I was recently asked my thoughts on why I think governments fail at countering insurgencies.
As I had recently completed that chapter of my book, I could list several reasons why I believe that governments fail in countering an insurgency. (It must, however, be borne in mind that these reasons are different from those of why a law enforcement agency or the armed forces fail at COIN).
There is no single reason why governments fail in countering an insurgency; rather it is a colliding of a host of different factors and reasons that culminate at the right time to give impetus to an insurgency.
I believe that many governments fail to recognise that an insurgency is not “war” but rather a means to an end.
The following are inter alia some of the more common reasons (I have only briefly listed the points) why governments fail when having to counter an insurgency:
1. Poor intelligence
2. The lack of a realistic containment strategy and weak policies
3. Denial or out of touch with the situation
4. Lack of unity between government agencies and departments
5. Ineffective policing approaches and techniques
6. Incompetence and inefficiency within government agencies and departments
7. Unacceptable high levels of corruption and crime
8. Failure to understand the importance of perception of the nation
9. Failure to understand the insurgent’s strategy
10. Failure to isolate insurgents
11. Believing that relative strengths decide the victor
12. Failure to prepare
13. Lack of credibility
14. Lack of legitimacy
15. Lack of information to the nation
16. Lack of national and international support
17. Poor governance and service delivery
18. Divine right (A misguided belief that when having assumed power the government has a divine right to govern and to promulgate self-serving agendas)
19. Abuse of power
20. Failure to listen to the nation
21. Losing the moral high ground
22. Over-reliance on foreign aid and assistance
Governments that govern at the expense of the nation as opposed to governing for the nation place themselves in a position that will be rapidly exploited by aggrieved people and may ultimately result in a national uprising, a challenge to their authority or even into an insurgency.
Governments will inadvertently provide the insurgents with numerous advantages if they fail to take note of the above factors. These factors provide the insurgents with a fertile breeding ground for discontent and recruitment. With national and international media coverage and support, the insurgency will intensify and government reaction may result in both heavy-handed action and over-reaction.

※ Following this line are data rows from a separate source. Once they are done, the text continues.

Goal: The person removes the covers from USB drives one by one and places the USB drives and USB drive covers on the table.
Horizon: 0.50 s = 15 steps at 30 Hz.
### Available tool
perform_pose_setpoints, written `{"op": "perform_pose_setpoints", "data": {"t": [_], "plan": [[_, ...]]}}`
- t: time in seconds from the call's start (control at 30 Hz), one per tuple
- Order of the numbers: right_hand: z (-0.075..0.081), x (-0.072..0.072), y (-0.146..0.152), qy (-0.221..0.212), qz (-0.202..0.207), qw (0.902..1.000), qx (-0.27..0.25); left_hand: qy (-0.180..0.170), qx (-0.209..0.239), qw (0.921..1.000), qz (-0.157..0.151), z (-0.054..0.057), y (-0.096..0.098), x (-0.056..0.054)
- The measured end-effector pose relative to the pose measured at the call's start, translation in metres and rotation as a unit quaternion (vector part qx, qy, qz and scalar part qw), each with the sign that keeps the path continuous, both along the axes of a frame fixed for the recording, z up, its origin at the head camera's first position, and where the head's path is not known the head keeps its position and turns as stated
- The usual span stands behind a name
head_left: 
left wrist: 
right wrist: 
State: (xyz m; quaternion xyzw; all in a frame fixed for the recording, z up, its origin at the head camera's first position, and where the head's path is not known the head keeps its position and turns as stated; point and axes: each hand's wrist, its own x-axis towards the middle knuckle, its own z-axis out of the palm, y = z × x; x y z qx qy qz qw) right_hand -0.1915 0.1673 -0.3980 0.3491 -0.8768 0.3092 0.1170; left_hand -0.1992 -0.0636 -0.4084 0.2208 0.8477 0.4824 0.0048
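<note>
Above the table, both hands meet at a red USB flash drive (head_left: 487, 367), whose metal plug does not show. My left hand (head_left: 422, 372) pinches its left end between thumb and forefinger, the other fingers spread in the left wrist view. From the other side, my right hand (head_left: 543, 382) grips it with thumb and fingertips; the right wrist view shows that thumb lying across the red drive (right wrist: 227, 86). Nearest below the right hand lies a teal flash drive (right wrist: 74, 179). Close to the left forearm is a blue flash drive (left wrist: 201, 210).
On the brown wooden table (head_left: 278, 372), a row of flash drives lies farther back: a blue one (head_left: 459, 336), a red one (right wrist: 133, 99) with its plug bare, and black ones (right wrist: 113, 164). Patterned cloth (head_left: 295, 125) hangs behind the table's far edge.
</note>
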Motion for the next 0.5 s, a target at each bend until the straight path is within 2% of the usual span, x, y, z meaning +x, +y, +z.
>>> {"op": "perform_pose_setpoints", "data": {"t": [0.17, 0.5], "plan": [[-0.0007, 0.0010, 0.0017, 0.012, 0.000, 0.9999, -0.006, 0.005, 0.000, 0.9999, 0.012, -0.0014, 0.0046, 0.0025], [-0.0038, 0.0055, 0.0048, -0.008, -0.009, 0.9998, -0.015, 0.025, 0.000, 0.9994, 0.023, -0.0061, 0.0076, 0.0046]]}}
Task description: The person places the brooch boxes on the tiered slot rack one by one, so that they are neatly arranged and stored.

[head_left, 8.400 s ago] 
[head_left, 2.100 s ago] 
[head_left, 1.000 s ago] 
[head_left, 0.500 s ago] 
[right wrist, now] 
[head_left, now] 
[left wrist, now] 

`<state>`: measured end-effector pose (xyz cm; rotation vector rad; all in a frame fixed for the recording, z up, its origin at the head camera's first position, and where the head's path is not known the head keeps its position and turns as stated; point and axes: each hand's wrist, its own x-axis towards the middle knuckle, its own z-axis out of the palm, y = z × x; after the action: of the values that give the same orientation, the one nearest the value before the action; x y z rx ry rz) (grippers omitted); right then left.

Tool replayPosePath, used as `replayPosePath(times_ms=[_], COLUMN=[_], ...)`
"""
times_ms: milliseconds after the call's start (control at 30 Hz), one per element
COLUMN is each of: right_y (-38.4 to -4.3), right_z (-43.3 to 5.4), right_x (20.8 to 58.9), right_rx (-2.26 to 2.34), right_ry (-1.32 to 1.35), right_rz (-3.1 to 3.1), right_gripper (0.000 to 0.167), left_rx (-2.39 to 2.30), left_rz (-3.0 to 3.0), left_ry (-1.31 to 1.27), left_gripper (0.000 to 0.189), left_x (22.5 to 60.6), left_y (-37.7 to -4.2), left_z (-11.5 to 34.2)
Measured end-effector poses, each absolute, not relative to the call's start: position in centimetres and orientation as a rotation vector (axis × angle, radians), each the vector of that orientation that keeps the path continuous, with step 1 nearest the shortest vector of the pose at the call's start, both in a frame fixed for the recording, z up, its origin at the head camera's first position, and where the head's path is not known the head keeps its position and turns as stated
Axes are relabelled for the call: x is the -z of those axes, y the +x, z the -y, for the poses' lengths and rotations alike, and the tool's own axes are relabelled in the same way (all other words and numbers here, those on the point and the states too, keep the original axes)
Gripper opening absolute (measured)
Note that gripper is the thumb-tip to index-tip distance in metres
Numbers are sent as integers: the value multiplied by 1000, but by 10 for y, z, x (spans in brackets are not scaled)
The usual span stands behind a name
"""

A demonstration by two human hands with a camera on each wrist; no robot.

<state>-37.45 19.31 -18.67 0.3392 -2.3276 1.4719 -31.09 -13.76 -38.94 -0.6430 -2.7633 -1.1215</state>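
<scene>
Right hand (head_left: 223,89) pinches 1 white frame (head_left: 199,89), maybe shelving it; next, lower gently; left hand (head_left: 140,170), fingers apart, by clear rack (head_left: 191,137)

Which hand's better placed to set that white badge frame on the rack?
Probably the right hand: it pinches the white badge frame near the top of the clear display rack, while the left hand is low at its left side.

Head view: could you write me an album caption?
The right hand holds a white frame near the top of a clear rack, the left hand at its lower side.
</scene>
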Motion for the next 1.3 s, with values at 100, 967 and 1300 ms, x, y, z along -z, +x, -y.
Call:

Unlike a conventional war, a COIN conflict’s main effort is aimed at restoring faith in the government and redressing real or perceived wrongs against the populace who are partaking or supporting the insurgency. Failure to do so will simply fuel the insurgency.
When government’s failure is handed-down to the armed forces to “rectify”, the armed forces become the target of government pressure to resolve the situation as fast as possible as well as actions and propaganda by the insurgents who, by their very actions, get free publicity in the media for their cause.